My first young-adult novel, Sisters in Sanity, was based on another one of those social justice articles I wrote when for Seventeen and you can click here to read the article. Sisters was published in 2007. My next book, If I Stay, was published in April of 2009 by Dutton. It is also being published in 30 countries around the world, which is surreal. The sequel/companion book to If I Stay, Where She Went, comes out in April 2011. I am currently working on a new YA novel, that is, when my kids (plural, after Willa we adopted Denbele from Ethiopia) allow me to. And after that book is finished, I’ll write another, and another….

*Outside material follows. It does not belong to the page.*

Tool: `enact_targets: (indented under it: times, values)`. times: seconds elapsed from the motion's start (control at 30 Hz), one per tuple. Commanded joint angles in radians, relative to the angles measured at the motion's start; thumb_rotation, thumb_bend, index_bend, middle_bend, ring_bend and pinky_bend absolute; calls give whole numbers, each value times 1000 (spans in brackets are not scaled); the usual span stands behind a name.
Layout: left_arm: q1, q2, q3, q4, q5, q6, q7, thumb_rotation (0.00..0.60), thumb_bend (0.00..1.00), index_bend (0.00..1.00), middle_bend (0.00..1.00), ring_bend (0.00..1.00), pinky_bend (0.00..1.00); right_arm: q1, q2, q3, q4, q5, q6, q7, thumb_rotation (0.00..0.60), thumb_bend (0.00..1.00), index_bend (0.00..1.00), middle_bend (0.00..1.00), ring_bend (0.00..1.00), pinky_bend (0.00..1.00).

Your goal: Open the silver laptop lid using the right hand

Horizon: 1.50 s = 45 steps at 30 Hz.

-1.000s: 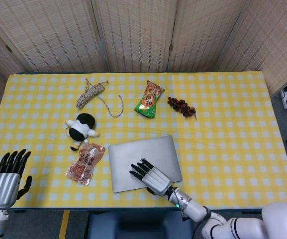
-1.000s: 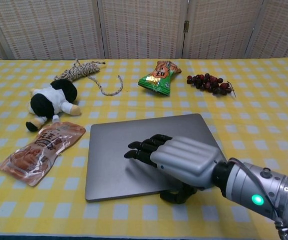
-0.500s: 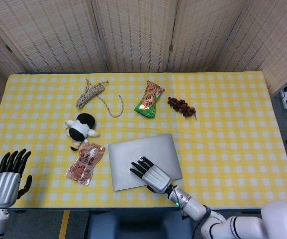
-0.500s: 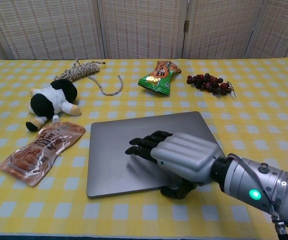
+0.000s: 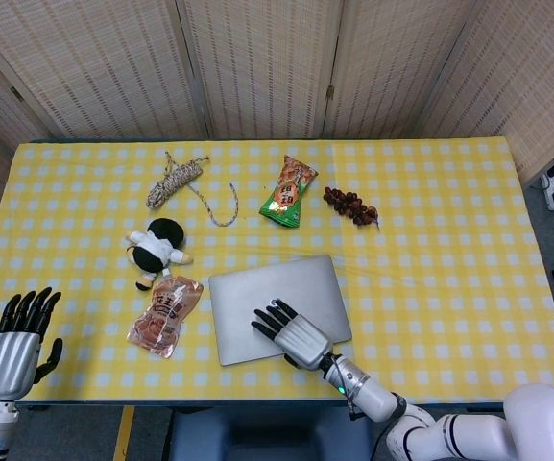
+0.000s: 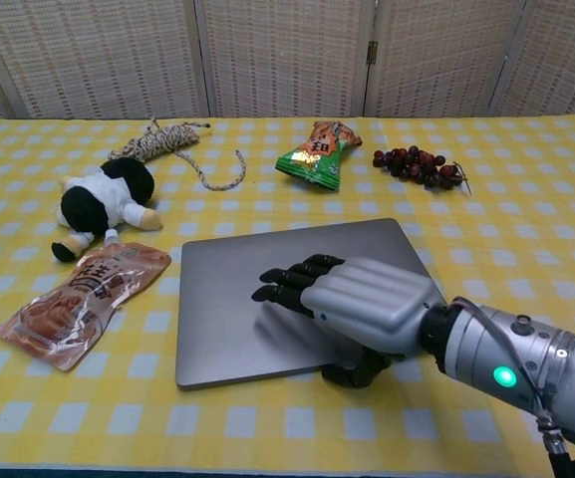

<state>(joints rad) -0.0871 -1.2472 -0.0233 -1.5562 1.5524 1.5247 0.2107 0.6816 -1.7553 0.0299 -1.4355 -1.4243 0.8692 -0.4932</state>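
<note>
The silver laptop [image 5: 262, 288] [image 6: 237, 299] lies closed and flat near the table's front edge. My right hand [image 5: 294, 334] [image 6: 362, 302] reaches over its front right part. The fingers [image 6: 292, 282] stretch out just above the lid, casting a shadow on it. The thumb [image 6: 355, 373] curls down against the laptop's front edge. I see no gap between lid and base. My left hand [image 5: 15, 338] hangs off the table's front left corner, fingers spread, holding nothing; the chest view does not show it.
Left of the laptop lie a snack pouch [image 6: 80, 299] and a black-and-white plush toy [image 6: 103, 204]. Behind it are a coiled rope [image 6: 172, 144], a green snack bag [image 6: 317, 151] and a bunch of dark grapes [image 6: 417, 166]. A yellow checked cloth [image 5: 449, 240] covers the table.
The laptop has shifted a little away from me, with my right hand moving forward along with it. The left hand has stayed put.
</note>
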Motion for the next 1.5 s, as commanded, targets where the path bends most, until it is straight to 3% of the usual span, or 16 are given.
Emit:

Wow. This is crazy long. I suppose the short version of this bio could simply read: My name is Gayle Forman and I love to write young-adult novels. Because I do. So thank you for reading them. Because without you, it’d just be me. And the voices in my head.

Gayle Forman is an award-winning author and journalist whose articles have appeared in such publications as Jane, Seventeen, Glamour, Elle, and The New York Times Magazine, to name just a few. She lives in New York City with her husband and daughter.